[[ EXTRACTED ENTRIES, beginning ]]

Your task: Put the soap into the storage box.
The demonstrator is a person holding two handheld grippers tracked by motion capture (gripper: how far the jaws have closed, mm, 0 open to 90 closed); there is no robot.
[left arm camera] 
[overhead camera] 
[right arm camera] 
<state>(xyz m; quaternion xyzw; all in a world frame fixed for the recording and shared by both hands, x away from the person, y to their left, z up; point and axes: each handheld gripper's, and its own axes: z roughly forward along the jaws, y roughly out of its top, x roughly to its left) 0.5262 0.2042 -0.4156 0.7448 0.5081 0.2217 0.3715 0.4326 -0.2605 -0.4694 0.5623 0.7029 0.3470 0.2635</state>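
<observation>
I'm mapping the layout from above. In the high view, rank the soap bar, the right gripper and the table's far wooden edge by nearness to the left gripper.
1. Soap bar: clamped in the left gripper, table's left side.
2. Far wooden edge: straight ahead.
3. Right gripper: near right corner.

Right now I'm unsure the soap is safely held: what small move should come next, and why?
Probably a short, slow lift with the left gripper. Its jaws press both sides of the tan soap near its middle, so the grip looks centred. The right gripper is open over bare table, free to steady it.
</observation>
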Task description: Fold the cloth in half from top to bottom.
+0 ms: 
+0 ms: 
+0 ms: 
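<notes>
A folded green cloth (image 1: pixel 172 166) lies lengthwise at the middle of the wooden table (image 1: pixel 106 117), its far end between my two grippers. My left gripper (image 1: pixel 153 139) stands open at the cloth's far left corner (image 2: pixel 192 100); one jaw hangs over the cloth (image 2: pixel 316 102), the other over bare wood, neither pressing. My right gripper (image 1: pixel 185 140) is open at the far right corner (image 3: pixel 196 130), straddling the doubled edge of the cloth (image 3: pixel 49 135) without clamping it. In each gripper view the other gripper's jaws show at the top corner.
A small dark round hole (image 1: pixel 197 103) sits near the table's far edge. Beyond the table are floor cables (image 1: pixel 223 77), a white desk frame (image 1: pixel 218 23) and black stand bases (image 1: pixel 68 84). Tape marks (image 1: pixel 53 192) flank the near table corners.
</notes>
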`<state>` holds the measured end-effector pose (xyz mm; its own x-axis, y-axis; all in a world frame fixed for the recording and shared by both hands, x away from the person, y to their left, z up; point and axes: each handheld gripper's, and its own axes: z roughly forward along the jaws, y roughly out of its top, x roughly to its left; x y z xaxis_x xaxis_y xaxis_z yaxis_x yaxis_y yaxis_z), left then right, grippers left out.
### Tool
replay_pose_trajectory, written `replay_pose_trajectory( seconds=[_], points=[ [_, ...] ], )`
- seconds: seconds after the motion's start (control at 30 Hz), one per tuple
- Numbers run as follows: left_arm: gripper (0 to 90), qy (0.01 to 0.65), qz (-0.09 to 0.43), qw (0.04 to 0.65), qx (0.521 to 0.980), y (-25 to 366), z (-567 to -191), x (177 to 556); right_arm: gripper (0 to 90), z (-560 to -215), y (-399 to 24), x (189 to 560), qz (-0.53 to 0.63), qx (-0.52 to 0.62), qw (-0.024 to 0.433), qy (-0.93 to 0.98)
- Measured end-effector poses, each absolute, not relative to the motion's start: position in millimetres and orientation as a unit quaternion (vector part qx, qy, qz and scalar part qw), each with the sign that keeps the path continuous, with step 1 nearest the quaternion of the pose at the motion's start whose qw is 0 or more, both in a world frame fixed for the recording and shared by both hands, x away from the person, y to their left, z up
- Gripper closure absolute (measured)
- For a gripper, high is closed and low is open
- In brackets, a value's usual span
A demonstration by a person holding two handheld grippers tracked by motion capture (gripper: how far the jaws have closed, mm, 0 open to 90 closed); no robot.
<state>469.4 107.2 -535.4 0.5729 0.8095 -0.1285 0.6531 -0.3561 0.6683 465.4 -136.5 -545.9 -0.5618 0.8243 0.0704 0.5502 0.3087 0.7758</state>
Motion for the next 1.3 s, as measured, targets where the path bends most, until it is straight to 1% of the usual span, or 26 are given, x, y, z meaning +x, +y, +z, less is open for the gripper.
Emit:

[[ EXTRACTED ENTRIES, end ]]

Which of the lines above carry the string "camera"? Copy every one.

_OUTPUT BELOW_
[left arm camera] 
[overhead camera] 
[right arm camera] 

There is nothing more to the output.